- **TASK DIRECTIONS**
Those lines of the records that contain "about" are to be located and copied.

Records from a dataset:
___
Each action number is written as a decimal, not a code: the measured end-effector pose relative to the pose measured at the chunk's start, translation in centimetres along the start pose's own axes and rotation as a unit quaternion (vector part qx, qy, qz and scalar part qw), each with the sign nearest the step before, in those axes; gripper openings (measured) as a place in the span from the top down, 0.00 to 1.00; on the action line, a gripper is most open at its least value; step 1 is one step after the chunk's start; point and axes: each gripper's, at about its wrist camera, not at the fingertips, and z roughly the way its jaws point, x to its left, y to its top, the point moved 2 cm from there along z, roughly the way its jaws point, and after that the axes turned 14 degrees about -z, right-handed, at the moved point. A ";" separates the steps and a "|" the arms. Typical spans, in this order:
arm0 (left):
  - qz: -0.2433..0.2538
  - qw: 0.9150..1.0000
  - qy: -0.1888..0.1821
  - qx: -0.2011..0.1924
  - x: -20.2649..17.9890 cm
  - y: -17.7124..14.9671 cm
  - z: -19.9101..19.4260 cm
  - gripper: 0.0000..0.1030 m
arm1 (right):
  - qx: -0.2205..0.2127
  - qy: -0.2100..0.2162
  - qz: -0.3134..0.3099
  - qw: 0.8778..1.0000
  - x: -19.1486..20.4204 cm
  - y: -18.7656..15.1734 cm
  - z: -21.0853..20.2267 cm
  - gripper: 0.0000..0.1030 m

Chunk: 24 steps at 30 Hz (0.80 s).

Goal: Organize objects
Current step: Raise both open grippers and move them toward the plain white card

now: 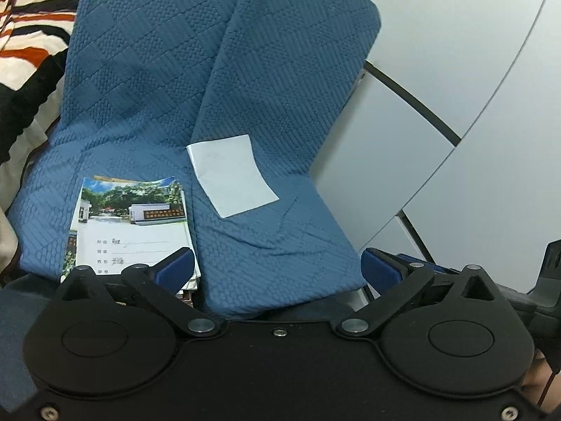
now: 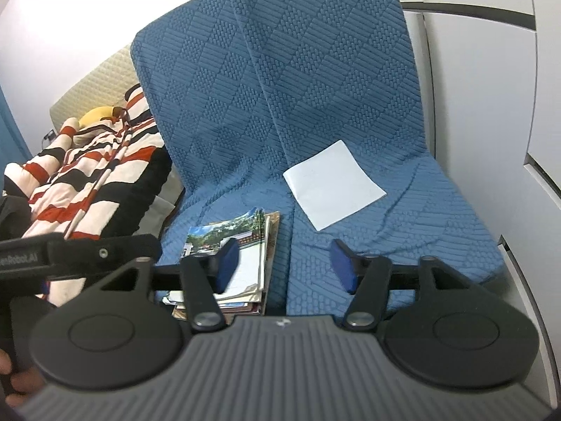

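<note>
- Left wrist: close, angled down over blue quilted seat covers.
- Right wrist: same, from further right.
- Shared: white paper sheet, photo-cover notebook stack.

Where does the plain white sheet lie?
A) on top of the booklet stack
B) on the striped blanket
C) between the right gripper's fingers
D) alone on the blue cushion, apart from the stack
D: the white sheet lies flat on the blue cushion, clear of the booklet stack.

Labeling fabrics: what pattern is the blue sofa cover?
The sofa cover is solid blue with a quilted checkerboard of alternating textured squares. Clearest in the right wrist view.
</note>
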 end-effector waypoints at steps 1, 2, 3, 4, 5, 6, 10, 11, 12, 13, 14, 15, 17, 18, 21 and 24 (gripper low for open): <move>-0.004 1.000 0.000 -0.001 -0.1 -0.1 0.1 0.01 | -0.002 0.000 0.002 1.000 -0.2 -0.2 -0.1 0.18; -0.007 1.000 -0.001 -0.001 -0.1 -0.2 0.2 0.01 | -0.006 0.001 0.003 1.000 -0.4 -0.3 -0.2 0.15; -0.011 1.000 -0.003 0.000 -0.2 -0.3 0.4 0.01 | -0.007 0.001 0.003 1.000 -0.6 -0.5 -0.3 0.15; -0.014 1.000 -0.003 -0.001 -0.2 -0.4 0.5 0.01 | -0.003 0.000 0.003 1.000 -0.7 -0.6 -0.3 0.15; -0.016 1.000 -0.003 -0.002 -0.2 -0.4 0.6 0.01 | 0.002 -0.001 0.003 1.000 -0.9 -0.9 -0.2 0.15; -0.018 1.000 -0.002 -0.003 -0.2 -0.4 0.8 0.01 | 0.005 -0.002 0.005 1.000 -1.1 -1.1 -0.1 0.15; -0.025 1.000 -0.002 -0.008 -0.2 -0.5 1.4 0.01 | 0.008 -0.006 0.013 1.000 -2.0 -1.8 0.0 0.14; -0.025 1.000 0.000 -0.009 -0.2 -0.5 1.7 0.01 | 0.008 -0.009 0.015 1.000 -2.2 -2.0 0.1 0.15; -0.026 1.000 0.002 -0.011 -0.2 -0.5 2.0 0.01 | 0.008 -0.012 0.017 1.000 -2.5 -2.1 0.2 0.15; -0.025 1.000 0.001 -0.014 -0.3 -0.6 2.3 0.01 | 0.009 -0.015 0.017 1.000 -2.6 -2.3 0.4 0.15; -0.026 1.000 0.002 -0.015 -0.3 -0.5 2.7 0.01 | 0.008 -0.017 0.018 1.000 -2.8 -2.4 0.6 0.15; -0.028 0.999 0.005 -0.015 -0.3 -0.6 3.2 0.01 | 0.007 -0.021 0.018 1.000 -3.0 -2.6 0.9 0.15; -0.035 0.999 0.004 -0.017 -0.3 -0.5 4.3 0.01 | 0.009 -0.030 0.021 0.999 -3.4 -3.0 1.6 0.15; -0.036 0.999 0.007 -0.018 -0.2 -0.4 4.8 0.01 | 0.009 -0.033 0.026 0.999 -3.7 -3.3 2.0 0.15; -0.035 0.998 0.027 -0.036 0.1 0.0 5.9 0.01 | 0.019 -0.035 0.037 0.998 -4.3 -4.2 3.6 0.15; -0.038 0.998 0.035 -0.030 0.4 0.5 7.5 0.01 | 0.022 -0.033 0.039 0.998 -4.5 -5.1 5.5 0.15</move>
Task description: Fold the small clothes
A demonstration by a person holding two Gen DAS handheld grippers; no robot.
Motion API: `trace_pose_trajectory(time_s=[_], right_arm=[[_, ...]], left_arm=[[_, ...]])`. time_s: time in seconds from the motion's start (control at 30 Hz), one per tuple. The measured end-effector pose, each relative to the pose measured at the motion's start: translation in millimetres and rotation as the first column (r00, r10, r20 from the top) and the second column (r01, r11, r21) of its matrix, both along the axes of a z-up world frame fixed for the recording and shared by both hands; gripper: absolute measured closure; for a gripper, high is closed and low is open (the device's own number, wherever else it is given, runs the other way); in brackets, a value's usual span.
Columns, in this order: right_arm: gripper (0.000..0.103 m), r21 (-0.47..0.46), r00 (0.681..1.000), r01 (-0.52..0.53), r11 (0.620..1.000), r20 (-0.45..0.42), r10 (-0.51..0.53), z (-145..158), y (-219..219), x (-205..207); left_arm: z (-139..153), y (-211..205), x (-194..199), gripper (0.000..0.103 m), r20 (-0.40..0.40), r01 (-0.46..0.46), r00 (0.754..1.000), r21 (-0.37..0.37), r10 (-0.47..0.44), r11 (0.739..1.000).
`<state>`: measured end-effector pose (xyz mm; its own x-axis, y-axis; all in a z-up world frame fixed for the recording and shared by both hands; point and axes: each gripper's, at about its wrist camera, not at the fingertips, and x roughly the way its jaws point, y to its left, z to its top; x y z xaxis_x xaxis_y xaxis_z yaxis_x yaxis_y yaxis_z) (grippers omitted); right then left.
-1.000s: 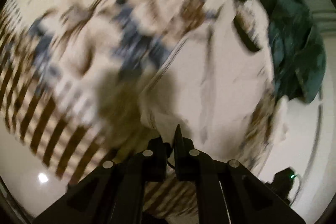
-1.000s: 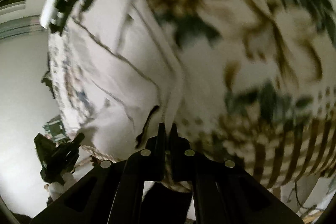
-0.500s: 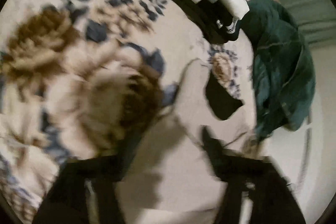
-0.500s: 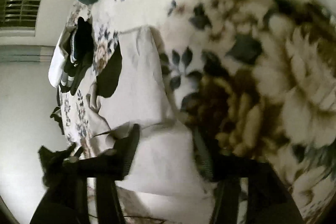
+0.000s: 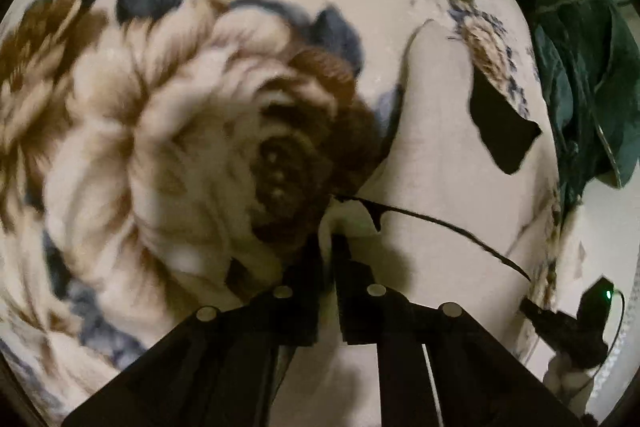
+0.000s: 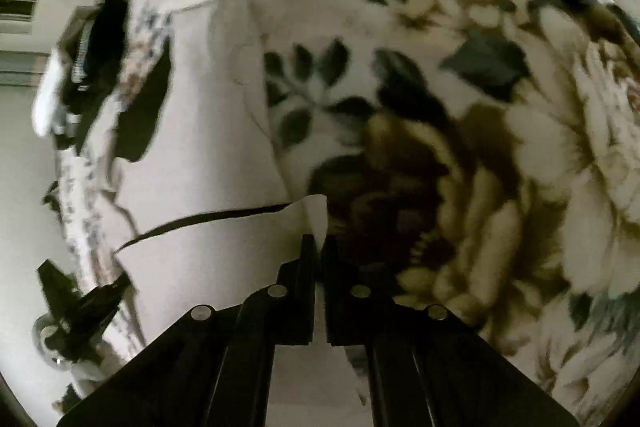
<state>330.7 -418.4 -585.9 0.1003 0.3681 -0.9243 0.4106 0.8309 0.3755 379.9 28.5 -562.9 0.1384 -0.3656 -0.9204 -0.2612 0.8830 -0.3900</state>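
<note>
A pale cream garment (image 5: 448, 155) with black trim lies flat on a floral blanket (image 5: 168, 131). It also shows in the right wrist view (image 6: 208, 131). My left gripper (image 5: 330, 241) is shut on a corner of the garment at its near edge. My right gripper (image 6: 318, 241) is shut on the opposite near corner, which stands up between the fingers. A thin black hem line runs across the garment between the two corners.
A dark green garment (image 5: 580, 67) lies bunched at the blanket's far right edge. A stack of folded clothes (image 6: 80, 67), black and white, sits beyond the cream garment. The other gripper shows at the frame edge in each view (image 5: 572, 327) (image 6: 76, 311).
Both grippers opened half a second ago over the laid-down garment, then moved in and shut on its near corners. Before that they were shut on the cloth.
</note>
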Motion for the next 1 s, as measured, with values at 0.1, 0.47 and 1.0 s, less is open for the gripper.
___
- **WRITTEN REPLY**
Each action number is written as a decimal, not a code: the measured end-effector pose relative to the pose measured at the chunk's start, translation in centimetres along the start pose's own axes and rotation as a unit quaternion (vector part qx, qy, qz and scalar part qw), each with the sign nearest the step before, in those axes; gripper openings (measured) as a place in the span from the top down, 0.00 to 1.00; on the action line, a gripper is most open at its least value; step 1 is one step after the chunk's start; point and axes: each gripper's, at about its wrist camera, not at the fingertips, and z roughly the way its jaws point, x to its left, y to its top, the point moved 2 cm from there along z, roughly the way its jaws point, and after that the axes turned 14 degrees about -z, right-handed, at the moved point. A ";" separates the steps and a "|" the arms. Typical spans, in this order:
`<state>`: measured end-effector pose (xyz mm; its own x-axis, y-axis; all in a z-up world frame fixed for the recording and shared by both hands; point and axes: each gripper's, at about its wrist camera, not at the fingertips, and x roughly the way its jaws point, y to its left, z to its top; x y z xaxis_x xaxis_y xaxis_z yaxis_x yaxis_y yaxis_z) (grippers omitted); right then left.

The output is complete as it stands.